Context
IDX’s internal tooling was scattered. The closest thing to a home was DASH — but DASH was a mess: less a platform than an inventory of tools, with no shared UX, no real information architecture, no common visual language, and plenty of dead, out-of-use tools still hanging around. And plenty of tooling lived outside DASH entirely — standalone tools spread across the org. None of it used Intuit’s design system. New hires — many of them short-term contractors — struggled to find anything, and even veterans burned time hunting across disconnected tools.
The vision
I wrote the vision for a single, unified platform nine months before we got to build it. The hard part wasn’t the document — it was the alignment: I drove cross-functional and leadership buy-in to rally everyone behind one platform. Once we had the mandate, I translated the vision into an actionable roadmap and led it through execution to production.
What we built
(Overview below.) We turned that sprawl into one coherent platform — IDX Studio:
- Modern UX on Intuit’s design system, replacing a patchwork of styles.
- Workflow-based navigation and IA, organized around how people actually work.
- IDX Agent — a conversational AI front door to the platform.
- Quick search — jump to any entity by ID in a single click.
- Centralized audit log and RBAC, built into the platform.
- Contribution guidelines requiring every team to build on the design system and shared standards.
Shipping it — lean and fast
We kept execution deliberately lean. We shipped the first version of the new platform within 2 months of kickoff, then built on it sprint by sprint. In under two months of getting the mandate, we consolidated 20+ services and tools — scattered across DASH and elsewhere — into IDX Studio.
Results
- IDX Studio in production, replacing DASH as IDX’s home base.
- 20+ tools consolidated into one platform in under two months.
- A platform-wide design system, information architecture, RBAC, and audit log where there had been none.
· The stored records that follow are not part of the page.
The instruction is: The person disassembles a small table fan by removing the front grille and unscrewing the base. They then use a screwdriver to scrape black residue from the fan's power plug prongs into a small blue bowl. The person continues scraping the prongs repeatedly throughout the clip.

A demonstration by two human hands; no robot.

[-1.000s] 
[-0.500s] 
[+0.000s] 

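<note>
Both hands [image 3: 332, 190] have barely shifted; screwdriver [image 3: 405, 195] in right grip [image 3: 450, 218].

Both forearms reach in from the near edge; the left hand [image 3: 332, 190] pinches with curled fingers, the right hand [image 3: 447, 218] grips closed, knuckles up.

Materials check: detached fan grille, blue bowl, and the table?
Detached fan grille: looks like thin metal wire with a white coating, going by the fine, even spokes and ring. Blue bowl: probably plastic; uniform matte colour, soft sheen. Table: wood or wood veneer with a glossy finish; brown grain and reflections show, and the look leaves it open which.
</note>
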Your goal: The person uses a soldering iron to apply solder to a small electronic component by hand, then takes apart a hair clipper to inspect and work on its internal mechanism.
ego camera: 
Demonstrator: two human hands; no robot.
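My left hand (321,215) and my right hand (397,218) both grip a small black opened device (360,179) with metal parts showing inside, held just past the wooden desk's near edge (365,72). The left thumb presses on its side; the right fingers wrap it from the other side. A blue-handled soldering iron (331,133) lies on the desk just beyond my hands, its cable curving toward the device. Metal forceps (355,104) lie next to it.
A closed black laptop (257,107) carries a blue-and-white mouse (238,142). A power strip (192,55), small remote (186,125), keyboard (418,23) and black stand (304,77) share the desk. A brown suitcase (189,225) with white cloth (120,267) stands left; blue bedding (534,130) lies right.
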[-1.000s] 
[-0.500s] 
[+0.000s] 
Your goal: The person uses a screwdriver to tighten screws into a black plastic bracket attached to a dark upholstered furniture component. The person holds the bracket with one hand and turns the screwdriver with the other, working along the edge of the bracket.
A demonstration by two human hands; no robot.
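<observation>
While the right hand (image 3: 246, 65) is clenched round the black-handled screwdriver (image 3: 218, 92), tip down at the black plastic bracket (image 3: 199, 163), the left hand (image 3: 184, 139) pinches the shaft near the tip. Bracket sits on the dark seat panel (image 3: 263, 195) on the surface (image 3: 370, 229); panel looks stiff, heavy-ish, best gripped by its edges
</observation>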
- A standout quick search that reaches any entity in a single click — one of the most-loved additions.
What I learned
The technical build was the easy part. The real work of a platform play is vision and alignment — getting many teams to trade their own tools and standards for a shared one — and then executing lean enough to show value fast. Setting the vision early and over-investing in buy-in is what made everything after it possible.